● **ABOUT THIS EXERCISE**
Take the line with "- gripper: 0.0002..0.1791" and every line after it in the data. Transcribe them exactly, through the last.

● **DATA BELOW**
== Segment start ==

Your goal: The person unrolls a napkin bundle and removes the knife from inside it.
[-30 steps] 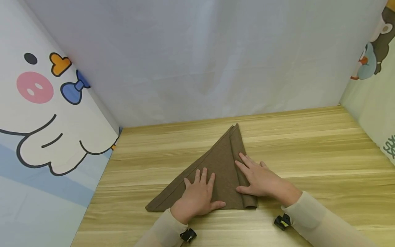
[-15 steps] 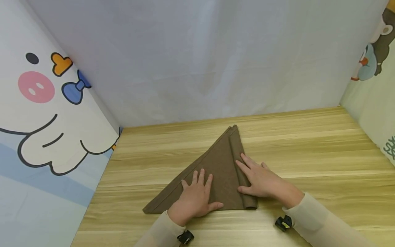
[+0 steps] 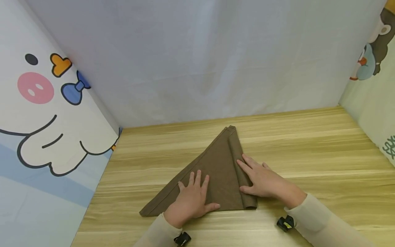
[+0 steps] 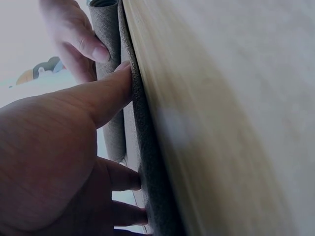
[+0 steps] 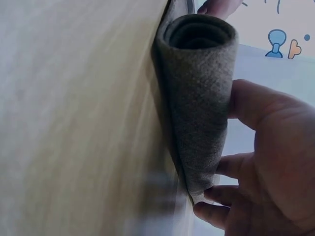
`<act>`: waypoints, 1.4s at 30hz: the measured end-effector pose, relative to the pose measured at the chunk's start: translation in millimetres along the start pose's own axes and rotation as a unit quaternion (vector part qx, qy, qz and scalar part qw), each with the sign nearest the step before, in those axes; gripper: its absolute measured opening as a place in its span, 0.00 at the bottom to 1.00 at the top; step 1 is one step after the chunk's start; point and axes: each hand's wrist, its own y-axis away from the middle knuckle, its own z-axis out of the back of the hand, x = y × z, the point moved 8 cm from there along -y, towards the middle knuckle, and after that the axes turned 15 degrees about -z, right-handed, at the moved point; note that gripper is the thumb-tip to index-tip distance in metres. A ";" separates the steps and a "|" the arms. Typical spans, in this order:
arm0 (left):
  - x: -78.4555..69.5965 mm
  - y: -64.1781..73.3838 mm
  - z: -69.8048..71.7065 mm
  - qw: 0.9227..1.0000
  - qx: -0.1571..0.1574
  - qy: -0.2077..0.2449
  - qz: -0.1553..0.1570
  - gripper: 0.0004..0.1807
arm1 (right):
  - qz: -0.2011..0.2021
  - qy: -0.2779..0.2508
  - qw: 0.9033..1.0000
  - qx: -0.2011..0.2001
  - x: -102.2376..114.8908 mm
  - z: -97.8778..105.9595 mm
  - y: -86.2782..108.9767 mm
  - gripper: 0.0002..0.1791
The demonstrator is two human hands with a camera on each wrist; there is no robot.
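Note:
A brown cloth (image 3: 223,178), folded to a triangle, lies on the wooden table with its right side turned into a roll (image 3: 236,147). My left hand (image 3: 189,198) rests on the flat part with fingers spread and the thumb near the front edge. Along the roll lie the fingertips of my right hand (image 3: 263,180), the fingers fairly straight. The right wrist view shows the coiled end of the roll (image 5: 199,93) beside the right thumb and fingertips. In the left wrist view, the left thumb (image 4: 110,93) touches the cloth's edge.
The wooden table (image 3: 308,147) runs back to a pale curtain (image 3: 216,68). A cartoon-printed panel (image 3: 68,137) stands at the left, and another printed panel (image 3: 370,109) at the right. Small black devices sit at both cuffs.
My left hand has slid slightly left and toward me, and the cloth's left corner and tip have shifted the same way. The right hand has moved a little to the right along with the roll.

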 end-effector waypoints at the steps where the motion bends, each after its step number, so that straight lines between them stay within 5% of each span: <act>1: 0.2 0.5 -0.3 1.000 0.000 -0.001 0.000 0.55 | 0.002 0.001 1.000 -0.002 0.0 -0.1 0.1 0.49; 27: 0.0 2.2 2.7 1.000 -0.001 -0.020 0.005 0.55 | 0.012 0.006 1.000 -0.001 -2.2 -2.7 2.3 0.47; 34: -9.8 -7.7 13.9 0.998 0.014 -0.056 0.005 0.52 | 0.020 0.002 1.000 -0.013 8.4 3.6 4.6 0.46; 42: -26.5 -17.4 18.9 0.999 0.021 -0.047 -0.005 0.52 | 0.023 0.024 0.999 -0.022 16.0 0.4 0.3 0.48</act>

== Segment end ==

● **SOLUTION FOR THIS EXERCISE**
  - gripper: 0.0002..0.1791
The demonstrator is two human hands with a camera on each wrist; there is no robot.
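Note:
A brown cloth (image 3: 223,178), folded to a triangle, lies on the wooden table with its right side turned into a roll (image 3: 236,147). My left hand (image 3: 189,198) rests on the flat part with fingers spread and the thumb near the front edge. Along the roll lie the fingertips of my right hand (image 3: 263,180), the fingers fairly straight. The right wrist view shows the coiled end of the roll (image 5: 199,93) beside the right thumb and fingertips. In the left wrist view, the left thumb (image 4: 110,93) touches the cloth's edge.
The wooden table (image 3: 308,147) runs back to a pale curtain (image 3: 216,68). A cartoon-printed panel (image 3: 68,137) stands at the left, and another printed panel (image 3: 370,109) at the right. Small black devices sit at both cuffs.
My left hand has slid slightly left and toward me, and the cloth's left corner and tip have shifted the same way. The right hand has moved a little to the right along with the roll.
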
 end-effector waypoints at the steps where the motion bends, each after its step number, so that straight lines between them stay within 5% of each span: <act>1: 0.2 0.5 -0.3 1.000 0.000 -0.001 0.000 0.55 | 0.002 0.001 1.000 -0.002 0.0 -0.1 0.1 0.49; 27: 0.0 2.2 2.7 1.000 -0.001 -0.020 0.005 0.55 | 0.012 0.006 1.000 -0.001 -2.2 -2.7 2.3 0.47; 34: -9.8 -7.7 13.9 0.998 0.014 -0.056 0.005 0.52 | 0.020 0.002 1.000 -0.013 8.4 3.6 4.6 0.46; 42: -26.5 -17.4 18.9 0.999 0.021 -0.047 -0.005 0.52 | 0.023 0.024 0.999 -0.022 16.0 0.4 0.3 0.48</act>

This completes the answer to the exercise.